Forcemeat is now considered an indispensable accompaniment to most made dishes, and when composed with good taste, gives additional spirit and relish to even that "sovereign of savouriness," turtle soup.

It is also sent up in patties, and for stuffing of veal, game, poultry, etc.

The ingredients should be so proportioned, that no one flavor predominates.

To give the same stuffing for veal, hare, etc. argues a poverty of invention; with a little connivance, you may make as great a variety as you have dishes.

The poignancy of forcemeat should be proportioned to the savouriness of the viands,. to which it is intended to give an additional zest. Some dishes require a very delicately flavored forcemeat, for others, it must be full and high seasoned. What would be piquante in a turkey, would be insipid with turtle.

Most people have an acquired and peculiar taste in stuffings, etc. and what exactly pleases one, seldom is precisely what another considers the most agreeable.

Custom is all in matters of taste: it is not that one person is naturally fond of this or that, and another naturally averse to it; but that one is used to it, and another is not.

The consistency of forcemeats is rather a difficult thing to manage; they are almost always either too light or too heavy.

Take care to pound it till perfectly smooth, and that all the ingredients are thoroughly incorporated.

Forcemeat-balls must not be larger than a small nutmeg. If they are for brown sauce, flour and fry them; if for white, put them into boiling water, and boil them for three minutes: the latter are by far the most delicate.

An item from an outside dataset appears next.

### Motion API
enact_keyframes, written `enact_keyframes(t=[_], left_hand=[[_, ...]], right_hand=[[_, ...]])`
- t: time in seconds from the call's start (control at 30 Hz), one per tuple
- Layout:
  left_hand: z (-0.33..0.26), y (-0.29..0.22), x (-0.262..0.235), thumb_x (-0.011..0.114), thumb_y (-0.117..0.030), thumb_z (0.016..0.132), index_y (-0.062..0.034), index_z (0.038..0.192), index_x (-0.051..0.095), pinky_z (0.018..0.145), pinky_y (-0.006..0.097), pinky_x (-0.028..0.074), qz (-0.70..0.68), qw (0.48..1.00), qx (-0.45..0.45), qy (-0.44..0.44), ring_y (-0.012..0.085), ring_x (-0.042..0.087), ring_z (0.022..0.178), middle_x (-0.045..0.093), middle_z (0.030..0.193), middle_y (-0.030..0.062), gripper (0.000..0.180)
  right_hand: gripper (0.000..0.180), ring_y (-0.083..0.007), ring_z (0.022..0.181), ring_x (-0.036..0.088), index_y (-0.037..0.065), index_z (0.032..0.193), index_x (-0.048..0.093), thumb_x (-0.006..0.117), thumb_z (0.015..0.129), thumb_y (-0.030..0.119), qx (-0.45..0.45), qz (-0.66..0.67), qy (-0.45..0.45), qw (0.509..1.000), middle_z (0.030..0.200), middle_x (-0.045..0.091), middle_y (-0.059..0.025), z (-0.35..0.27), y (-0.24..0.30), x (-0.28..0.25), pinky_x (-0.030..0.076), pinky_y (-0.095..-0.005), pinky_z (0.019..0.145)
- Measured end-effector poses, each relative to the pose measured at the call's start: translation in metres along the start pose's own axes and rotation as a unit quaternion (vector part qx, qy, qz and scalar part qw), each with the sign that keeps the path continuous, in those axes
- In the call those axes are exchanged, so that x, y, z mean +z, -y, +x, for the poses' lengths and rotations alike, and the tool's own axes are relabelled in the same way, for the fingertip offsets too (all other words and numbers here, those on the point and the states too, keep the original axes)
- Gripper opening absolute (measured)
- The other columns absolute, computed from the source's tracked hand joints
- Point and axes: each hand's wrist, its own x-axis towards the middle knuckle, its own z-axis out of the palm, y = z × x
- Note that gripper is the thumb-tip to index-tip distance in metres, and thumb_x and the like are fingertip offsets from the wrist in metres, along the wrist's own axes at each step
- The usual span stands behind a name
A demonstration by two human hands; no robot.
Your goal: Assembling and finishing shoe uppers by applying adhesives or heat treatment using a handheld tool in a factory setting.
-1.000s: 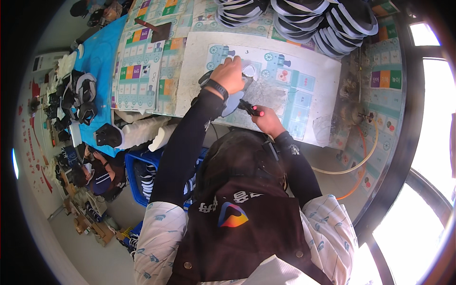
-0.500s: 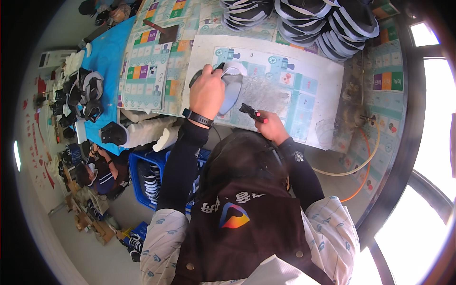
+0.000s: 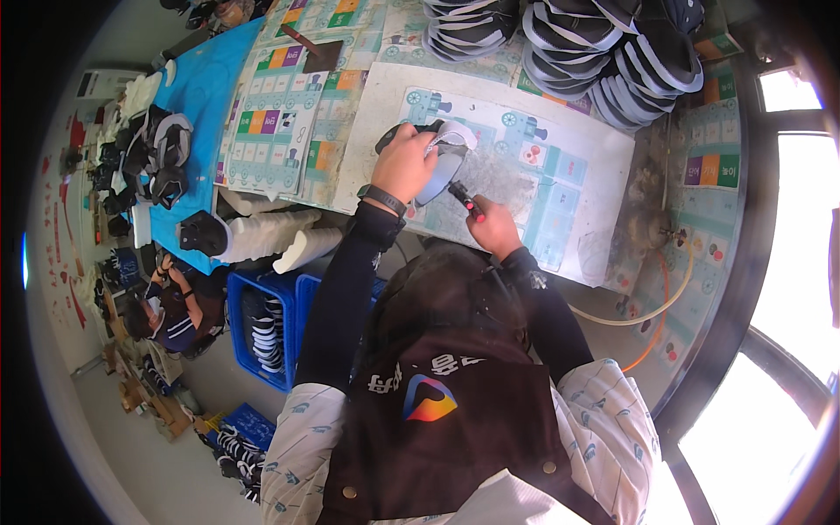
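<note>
My left hand (image 3: 407,164) is closed around a grey-and-black shoe upper (image 3: 446,166) with a white edge, holding it just over the white work board. In my right hand (image 3: 497,229) is a small black hand tool with red parts (image 3: 466,201); its exact kind is unclear. The tool's black end points at the lower front of the upper, close to it. Whether the two touch, I cannot tell. Beneath both hands lies the white board (image 3: 595,175), with a printed sheet and a dark, scuffed patch in the middle.
Stacked shoe uppers (image 3: 569,44) stand at the far right. A brown scraper-like tool (image 3: 321,54) lies far left. White shoe lasts (image 3: 262,236) line the left table edge, near a blue crate (image 3: 289,350). Hoses (image 3: 652,315) hang at right. Another person (image 3: 175,315) sits at left.
My left hand and the shoe upper have shifted slightly right in the picture. The tool's tip is now nearer the upper. Both hands keep their hold.
</note>
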Motion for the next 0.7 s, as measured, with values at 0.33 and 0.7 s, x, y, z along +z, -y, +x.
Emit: enact_keyframes(t=[0.33, 0.7], left_hand=[[0.011, -0.005, 0.004, 0.074, -0.031, 0.094, -0.0081, 0.108, 0.077, 0.081, 0.046, 0.054, 0.044, 0.998, 0.039, -0.02, 0.0371, 0.065, 0.09, 0.062, 0.093, 0.0139, 0.027], [0.014, -0.002, 0.005, 0.075, -0.029, 0.093, -0.0078, 0.108, 0.078, 0.084, 0.047, 0.053, 0.053, 0.997, 0.06, -0.023, 0.0376, 0.063, 0.094, 0.062, 0.094, 0.0155, 0.026]], right_hand=[[0.024, -0.0527, 0.086, 0.067, 0.004, 0.103, 0.07, 0.06, 0.086, 0.018, 0.064, -0.004, -0.044, 0.997, 0.085, 0.068, -0.0315, 0.001, -0.004, 0.001, 0.053, -0.0595, 0.08], [0.023, -0.0522, 0.087, 0.066, 0.003, 0.102, 0.07, 0.06, 0.085, 0.017, 0.06, 0.002, -0.035, 0.998, 0.086, 0.068, -0.0311, -0.002, -0.012, 0.005, 0.053, -0.059, 0.081]])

If not of sufficient stiffness, it fails to pieces, and makes soup, etc. grouty and very unsightly.

Sweetbreads and tongues are the favorite materials for forcemeat. Forcemeat should be made sufficiently consistent to cut with a knife, but not dry or heavy. No one flavor should predominate greatly; according to what it is wanted for, a selection may be made from the following list, being careful to use the least of those articles which are the most pungent:

Cola fowl, or veal, scraped ham, fat bacon, beef suet, crumbs of bread, parsley, white pepper, salt, nutmeg, yolks and whites of eggs, well beaten, to bind the mixture.

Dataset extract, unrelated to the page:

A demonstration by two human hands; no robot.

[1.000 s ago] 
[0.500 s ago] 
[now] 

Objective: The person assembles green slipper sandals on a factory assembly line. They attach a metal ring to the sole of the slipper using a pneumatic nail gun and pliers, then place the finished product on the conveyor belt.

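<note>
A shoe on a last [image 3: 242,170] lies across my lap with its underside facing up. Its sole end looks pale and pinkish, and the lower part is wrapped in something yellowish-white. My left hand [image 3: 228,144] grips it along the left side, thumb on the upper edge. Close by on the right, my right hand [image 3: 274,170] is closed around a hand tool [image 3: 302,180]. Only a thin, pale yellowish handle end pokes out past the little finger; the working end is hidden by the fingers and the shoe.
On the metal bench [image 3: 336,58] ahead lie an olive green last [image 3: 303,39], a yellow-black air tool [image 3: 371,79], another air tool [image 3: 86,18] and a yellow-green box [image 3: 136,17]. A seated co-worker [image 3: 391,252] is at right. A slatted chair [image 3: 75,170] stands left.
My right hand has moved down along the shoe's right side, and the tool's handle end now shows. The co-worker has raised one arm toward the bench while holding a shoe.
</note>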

The forcemeat may be made with any of these articles without any striking flavor; therefore any of the following different ingredients may be made use of to vary the taste.

Oysters, anchovies, tarragon, savory, penny-royal, knotted-marjorarn, thyme, basil, yolks of hard eggs, cayenne, garlic, shallots, chives, Jamaica pepper in fine powder, or two or three cloves.

To force or stuff turkeys, geese, ducks, etc, see under the heads of the different ways of dressing turkeys, geese, etc.